= William Daines =

English politician

Sir William Daines (1647 - 5 September 1724) was an English Whig politician who sat as MP for Bristol from January 1701 till 1710 and 1715 till 1722.

== Family ==
He was the son of William Daines and Phillis, the daughter of Thomas Bembrigg. He married Elizabeth, the daughter of Captain James Harris and had 1 son and 2 daughters. His father died in 1687. He was knighted on 28 November 1694.

== Biography ==
Born in colonial Virginia to English emigrants, became a successful merchant through the trans-Atlantic tobacco trade.

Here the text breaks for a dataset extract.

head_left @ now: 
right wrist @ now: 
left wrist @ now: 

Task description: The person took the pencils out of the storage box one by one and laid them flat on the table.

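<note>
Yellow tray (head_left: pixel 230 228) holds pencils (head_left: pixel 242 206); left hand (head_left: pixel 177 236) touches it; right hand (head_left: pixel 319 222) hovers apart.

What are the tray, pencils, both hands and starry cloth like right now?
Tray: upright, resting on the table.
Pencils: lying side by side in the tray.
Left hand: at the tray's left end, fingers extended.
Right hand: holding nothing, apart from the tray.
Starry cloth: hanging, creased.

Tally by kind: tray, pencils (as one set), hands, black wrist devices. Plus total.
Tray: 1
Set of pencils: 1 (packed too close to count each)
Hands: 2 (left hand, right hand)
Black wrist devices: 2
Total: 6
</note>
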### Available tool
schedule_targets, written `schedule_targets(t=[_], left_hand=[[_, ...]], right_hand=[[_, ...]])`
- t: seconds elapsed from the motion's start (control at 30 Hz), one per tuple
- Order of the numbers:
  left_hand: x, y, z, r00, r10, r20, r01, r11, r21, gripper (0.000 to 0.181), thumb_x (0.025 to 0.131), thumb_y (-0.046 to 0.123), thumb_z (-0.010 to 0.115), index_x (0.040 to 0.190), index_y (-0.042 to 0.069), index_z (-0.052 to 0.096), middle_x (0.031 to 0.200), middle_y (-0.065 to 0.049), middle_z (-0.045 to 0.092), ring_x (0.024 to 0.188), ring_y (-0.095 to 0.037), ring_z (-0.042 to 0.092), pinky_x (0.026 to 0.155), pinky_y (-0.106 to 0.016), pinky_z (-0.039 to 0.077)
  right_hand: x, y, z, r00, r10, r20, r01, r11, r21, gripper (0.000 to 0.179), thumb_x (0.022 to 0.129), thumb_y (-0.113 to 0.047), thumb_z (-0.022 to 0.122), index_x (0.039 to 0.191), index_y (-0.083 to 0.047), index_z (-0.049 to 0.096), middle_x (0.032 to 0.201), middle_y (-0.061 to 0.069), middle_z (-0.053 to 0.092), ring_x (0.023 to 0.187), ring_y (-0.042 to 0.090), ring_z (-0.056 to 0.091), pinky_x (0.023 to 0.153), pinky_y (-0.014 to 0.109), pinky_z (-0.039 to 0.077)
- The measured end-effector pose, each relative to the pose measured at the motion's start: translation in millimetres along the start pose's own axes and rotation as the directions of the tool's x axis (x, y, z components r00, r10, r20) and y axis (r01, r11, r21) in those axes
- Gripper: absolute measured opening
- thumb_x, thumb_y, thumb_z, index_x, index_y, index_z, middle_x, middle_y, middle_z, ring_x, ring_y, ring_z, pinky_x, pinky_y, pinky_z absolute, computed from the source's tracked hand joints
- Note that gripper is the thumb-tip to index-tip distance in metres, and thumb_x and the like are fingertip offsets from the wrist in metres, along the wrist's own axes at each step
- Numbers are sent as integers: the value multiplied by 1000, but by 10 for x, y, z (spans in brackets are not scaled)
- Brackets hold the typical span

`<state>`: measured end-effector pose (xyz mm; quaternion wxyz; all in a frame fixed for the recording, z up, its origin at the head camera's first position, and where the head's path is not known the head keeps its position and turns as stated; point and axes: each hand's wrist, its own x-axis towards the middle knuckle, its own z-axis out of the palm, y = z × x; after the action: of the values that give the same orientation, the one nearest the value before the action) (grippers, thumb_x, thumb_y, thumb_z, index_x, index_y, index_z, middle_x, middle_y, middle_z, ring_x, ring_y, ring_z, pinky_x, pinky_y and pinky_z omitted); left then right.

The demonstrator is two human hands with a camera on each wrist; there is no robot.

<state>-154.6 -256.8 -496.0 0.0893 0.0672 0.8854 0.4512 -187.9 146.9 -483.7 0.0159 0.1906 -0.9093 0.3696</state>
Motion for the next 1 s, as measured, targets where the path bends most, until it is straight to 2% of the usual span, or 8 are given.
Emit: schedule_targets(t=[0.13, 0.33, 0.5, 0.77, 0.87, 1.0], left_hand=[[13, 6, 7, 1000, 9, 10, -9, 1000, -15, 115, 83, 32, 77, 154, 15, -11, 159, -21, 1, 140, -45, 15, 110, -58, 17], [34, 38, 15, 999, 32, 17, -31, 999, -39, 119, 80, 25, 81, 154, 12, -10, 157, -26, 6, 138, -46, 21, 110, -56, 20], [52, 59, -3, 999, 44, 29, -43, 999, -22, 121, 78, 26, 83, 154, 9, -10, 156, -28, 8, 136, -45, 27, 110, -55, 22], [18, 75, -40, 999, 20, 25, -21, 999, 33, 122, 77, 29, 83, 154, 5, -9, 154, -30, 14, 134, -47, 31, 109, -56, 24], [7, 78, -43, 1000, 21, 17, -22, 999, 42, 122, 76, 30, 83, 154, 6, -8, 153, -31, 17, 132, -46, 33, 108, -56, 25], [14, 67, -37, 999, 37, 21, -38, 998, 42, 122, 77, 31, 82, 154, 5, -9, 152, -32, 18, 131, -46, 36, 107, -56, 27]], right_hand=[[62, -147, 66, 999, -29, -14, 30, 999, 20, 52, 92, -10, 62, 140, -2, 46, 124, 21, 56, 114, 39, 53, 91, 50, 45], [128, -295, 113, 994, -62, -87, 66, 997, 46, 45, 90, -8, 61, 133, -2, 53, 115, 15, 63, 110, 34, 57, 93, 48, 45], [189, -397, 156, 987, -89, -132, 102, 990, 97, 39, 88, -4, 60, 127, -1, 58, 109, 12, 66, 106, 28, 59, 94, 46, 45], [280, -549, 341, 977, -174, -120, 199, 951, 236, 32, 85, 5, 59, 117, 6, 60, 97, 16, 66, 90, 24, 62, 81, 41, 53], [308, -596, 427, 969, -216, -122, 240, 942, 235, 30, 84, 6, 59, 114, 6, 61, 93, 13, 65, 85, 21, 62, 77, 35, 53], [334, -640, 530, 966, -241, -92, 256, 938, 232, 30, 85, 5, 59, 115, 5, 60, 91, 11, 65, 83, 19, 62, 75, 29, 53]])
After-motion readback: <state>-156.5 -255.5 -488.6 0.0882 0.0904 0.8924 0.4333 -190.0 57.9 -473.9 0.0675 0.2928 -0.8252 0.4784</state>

After moving to Bristol in the late 1680s, he rose quickly in civic influence as a Whig, joining the common council in 1691, serving as sheriff in 1694 (when he was knighted), and becoming mayor by 1700. He helped secure legislation to improve Bristol’s infrastructure and entered Parliament as MP for Bristol in 1701, serving—despite frequent absences—until 1710, and again after 1715. Known as a consistent Whig, he voted with the party on major issues, including the naturalization of the Palatines and the impeachment of Dr. Henry Sacheverell. Daines transferred much of his Virginia land to family, retained wealth through trade, and died in Bristol in 1724, leaving substantial inheritances to his descendants.